How do you measure a year in the life?
With exploration, brief encounters, failed relationships, new friends, old friends, a dissertation proposal, weight loss, weight gain, epiphanies, insights, failures, successes.
I ordered Rent on pay per view. With Jesse L. Martin and Taye Diggs, candy for the eyes and they can belt out a song, too. Who knew? I haven't been able to afford the broadway version yet, but it's at the top of my list.
Broadway is something that awakens the savage beast. Just being there, let alone actually experiencing the show. It always brings a tear to my eye, it's so incredibly larger than life. Beyond beautiful.
Wonderful, quotables from this play/movie:
How do you document real life, when real life's getting more like fiction each day?
One song to redeem this empty life...
There's only us, there's only this, forget regret, all life is yours to miss. No other road, no other way, no day but today.
I find some of what you teach suspect, because I'm used to relying on intellect, but I try to open up to what I don't know.
Take me for what I am.
The mind churns, the heart yearns, the tears dry, without you. Life goes on, but I'm gone.
Things to make you think, you know?
I'm feeling the loss of leaving the other place, just like I did before. And people are still judging me, now adding in the judgment of leaving instead of 'sticking it out,' or 'standing up for myself.' But the problem is, I lived with the constant verbal attacks all my life -- well, growing up anyway. I've blogged some about the physical. But not the verbal.
Unwarranted, undeserved, verbal attacks. Not good enough, name calling, belittling, derision. Nothing I said or did ever passed muster. You'd think I would've developed a very thick skin as a result. But no, it just cut more deeply each time, made me more vulnerable with each word. As soon as I could get away, I did.
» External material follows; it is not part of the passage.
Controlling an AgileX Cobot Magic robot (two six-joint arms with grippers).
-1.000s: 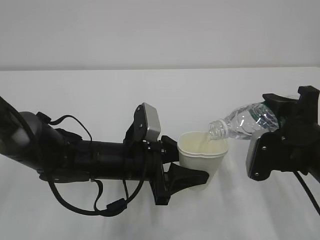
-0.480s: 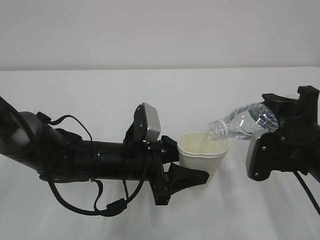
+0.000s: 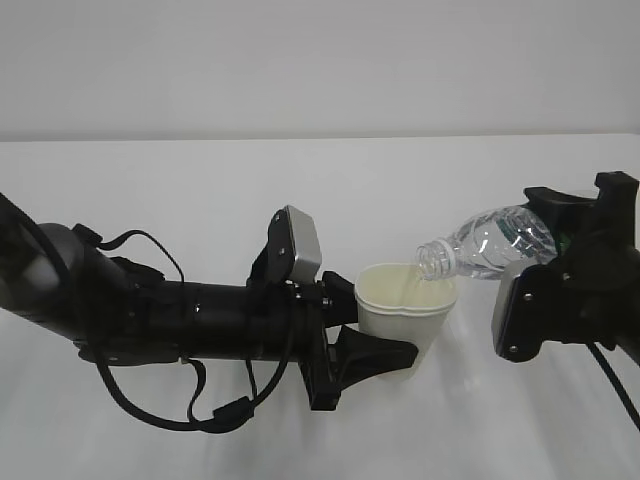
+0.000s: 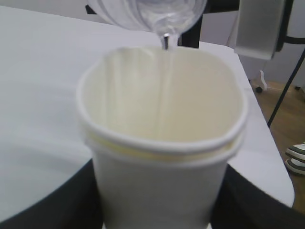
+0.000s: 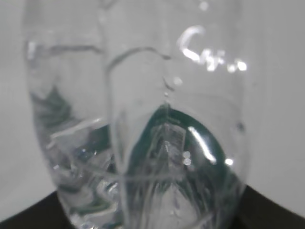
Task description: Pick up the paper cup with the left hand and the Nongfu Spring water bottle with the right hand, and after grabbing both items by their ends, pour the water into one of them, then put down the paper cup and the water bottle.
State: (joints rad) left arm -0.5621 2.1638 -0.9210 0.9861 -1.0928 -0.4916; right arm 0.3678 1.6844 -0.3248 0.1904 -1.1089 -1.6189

And as an adult, I've made the decision to walk away from any situation in which verbal abuse is an issue, no matter what. I just can't take it like others can. And that weakness brings on ever more abuse: get a life, it's just the internet, grow thicker skin, wimpy, baby. But it is who I am.
I won't be growing a thicker skin, or dealing with it, or fighting back. I'll just keep walking away. It's the only way I've managed to stay sane as an adult, and it's the action/reaction I'll continue with. And I'll walk away from those who judge me for walking away, too.